## What you need to do
Below are lines of data, and only some are wanted. Please repeat exactly those from the line that has "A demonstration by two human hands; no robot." through the line that has "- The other".

## Material provided
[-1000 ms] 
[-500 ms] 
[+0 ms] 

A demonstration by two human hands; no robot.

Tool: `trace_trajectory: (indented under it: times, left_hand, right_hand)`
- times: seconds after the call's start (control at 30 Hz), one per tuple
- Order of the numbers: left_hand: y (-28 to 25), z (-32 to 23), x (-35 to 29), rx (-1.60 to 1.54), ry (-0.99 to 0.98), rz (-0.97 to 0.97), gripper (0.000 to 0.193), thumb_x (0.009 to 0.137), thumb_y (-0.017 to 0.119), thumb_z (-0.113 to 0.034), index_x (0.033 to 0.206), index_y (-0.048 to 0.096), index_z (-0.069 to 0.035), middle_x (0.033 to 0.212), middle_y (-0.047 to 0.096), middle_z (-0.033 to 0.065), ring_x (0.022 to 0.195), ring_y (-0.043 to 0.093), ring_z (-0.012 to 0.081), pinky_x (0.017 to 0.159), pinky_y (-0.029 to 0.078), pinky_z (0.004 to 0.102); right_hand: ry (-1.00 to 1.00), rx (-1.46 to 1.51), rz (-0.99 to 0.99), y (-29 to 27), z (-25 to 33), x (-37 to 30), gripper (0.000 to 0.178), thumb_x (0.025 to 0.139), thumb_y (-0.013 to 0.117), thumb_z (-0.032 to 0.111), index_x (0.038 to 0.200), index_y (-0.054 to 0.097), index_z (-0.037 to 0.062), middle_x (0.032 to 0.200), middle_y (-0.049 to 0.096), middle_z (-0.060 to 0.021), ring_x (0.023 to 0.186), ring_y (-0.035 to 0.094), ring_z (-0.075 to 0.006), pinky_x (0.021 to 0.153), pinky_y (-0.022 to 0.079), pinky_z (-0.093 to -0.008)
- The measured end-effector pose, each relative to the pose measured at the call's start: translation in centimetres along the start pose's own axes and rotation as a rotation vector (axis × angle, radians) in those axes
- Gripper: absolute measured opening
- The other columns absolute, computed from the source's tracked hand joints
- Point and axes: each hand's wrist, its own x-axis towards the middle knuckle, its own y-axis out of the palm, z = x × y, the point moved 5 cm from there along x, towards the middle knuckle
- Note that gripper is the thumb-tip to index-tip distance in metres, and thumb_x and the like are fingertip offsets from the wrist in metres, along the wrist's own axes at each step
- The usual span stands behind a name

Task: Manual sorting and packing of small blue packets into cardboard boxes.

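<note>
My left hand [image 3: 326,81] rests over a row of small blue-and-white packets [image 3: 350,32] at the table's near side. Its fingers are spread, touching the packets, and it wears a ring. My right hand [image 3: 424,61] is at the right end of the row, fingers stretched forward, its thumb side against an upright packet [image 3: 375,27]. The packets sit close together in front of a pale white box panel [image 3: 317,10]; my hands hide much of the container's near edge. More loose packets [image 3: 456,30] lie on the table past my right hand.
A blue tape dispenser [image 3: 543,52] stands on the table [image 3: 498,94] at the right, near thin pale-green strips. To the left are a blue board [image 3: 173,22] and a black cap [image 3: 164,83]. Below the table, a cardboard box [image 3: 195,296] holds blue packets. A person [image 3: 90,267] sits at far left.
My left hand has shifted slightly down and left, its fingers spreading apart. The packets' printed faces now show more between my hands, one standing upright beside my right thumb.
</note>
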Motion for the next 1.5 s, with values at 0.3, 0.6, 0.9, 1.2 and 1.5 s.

## Answer box
A demonstration by two human hands; no robot.

Tool: `trace_trajectory: (indented under it: times, left_hand, right_hand)`
- times: seconds after the call's start (control at 30 Hz), one per tuple
- Order of the numbers: left_hand: y (-28 to 25), z (-32 to 23), x (-35 to 29), rx (-1.60 to 1.54), ry (-0.99 to 0.98), rz (-0.97 to 0.97), gripper (0.000 to 0.193), thumb_x (0.009 to 0.137), thumb_y (-0.017 to 0.119), thumb_z (-0.113 to 0.034), index_x (0.033 to 0.206), index_y (-0.048 to 0.096), index_z (-0.069 to 0.035), middle_x (0.033 to 0.212), middle_y (-0.047 to 0.096), middle_z (-0.033 to 0.065), ring_x (0.022 to 0.195), ring_y (-0.043 to 0.093), ring_z (-0.012 to 0.081), pinky_x (0.017 to 0.159), pinky_y (-0.029 to 0.078), pinky_z (0.004 to 0.102); right_hand: ry (-1.00 to 1.00), rx (-1.46 to 1.51), rz (-0.99 to 0.99), y (-29 to 27), z (-25 to 33), x (-37 to 30), gripper (0.000 to 0.178), thumb_x (0.025 to 0.139), thumb_y (-0.013 to 0.117), thumb_z (-0.032 to 0.111), index_x (0.038 to 0.200), index_y (-0.054 to 0.097), index_z (-0.037 to 0.062), middle_x (0.032 to 0.200), middle_y (-0.049 to 0.096), middle_z (-0.060 to 0.021), ring_x (0.023 to 0.186), ring_y (-0.035 to 0.094), ring_z (-0.075 to 0.006), pinky_x (0.021 to 0.153), pinky_y (-0.022 to 0.079), pinky_z (-0.093 to -0.008)
- The measured end-effector pose, each relative to the pose measured at the call's start: translation in centimetres along the start pose's own axes and rotation as a rotation vector (axis × angle, radians) in those axes
- Gripper: absolute measured opening
- The other columns absolute, computed from the source's tracked hand joints

Nothing further is required by the exercise.